Les personnes les plus fragiles, dont les personnes âgées sont fortement touchées depuis le début de la crise sanitaire. Et à côté d’eux, ceux qui œuvrent souvent dans l’ombre : les auxiliaires de vie. Dès les premières annonces gouvernementales en mars 2020, il a fallu être prêts. Expliquer, rassurer, épauler mais surtout protéger. Tel est le devoir que portent, fièrement, les auxiliaires de vie depuis le début de la crise. Mais composer avec de telles mesures, en passant de domicile en domicile, tout en gardant toutes les distanciations nécessaires pour s’assurer qu’il n’arrive rien. Pour Christelle, il n’y a pas eu de questions à se poser. Masques, gants, gel hydroalcoolique, tout faire pour protéger coûte que coûte les bénéficiaires et rassurer leurs familles. Des gestes d’attention à répéter quotidiennement en quittant son domicile, avant d’entrer dans celui du bénéficiaire et en repartant. Des mécaniques bien roulées depuis maintenant un an, mais qui laissent un sentiment de frustration. Car Christelle retient surtout l’aspect humain et l’impact de la crise sur la vie des personnes qu’elle accompagne. Cette solitude qui touche les personnes âgées depuis un an, la peur qui émane de leurs questions sur ce virus. Beaucoup de charge sur les épaules de celles et ceux qui ont été oubliés et sont restés invisibles au fil que la crise s’intensifiait.

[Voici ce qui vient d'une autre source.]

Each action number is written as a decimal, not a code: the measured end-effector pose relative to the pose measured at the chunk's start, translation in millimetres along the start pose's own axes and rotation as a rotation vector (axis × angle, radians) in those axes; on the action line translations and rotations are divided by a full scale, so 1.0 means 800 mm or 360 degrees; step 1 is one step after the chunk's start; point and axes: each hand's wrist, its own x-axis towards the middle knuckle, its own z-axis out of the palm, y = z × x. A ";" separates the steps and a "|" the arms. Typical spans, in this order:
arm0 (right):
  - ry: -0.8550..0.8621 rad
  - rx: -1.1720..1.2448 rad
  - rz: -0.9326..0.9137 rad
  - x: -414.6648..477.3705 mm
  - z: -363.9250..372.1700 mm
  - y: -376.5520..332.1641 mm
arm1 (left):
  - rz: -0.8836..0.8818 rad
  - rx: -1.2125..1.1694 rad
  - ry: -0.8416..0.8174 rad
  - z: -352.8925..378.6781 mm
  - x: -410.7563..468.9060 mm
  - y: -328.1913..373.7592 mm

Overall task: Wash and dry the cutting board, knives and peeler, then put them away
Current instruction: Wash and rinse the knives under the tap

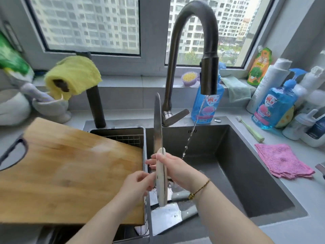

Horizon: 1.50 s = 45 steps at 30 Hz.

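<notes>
Standing blade-up over the sink (246,155), pale-handled knife (158,127), grey steel; right hand (175,167) gripping handle; left hand (137,182) pinching it

At the right of the frame, a tall white plastic bottle (265,85) has grey letters down its side that read "PAC". A clear blue soap bottle (207,106) in the middle of the frame and a clear blue pump bottle (274,110) at the right each show big white Chinese signs on red, too blurry to read. An orange and green pouch (259,66) at the upper right has yellow Chinese signs, also too blurry to read.
</notes>
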 end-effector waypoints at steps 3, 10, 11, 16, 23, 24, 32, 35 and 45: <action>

Auxiliaire de vie, grands oubliés

Considérés. C’est un mot fort qui sort de la bouche de Christelle. Être considérés pour le travail qui est fait. Fait, certes par passion, mais simplement « sentir qu’on existe ». Depuis le début de la crise, il a fallu attendre avant d’entendre parler des auxiliaires de vie. En août 2020, Emmanuel Macron prend la parole sur ce sujet et annonce une prime de 1000€ pour celles et ceux exerçant la profession. Mais neufs mois plus tard, la prime se fait toujours attendre. Pour la vaccination, il a fallu batailler car autrefois non considérés comme du personnel de santé. Car protéger les bénéficiaires c’est aussi éviter de ramener le virus chez eux.  En France, 320 000 personnes exercent ce métier. Des salaires peu attractifs et des horaires contraignants, font que le secteur peine à recruter. Christelle a commencé en tant qu’auxiliaire de vie à 19 ans. Après une reconversion professionnelle quelques années plus tard, le métier lui manque et elle repart dans l’aventure. Aujourd’hui, passionnée par son métier, pour ce qu’elle réalise mais aussi pour les personnes qu’elle accompagne. Elle le dit, « on ne demande pas d’être applaudi mais juste un peu de reconnaissance ».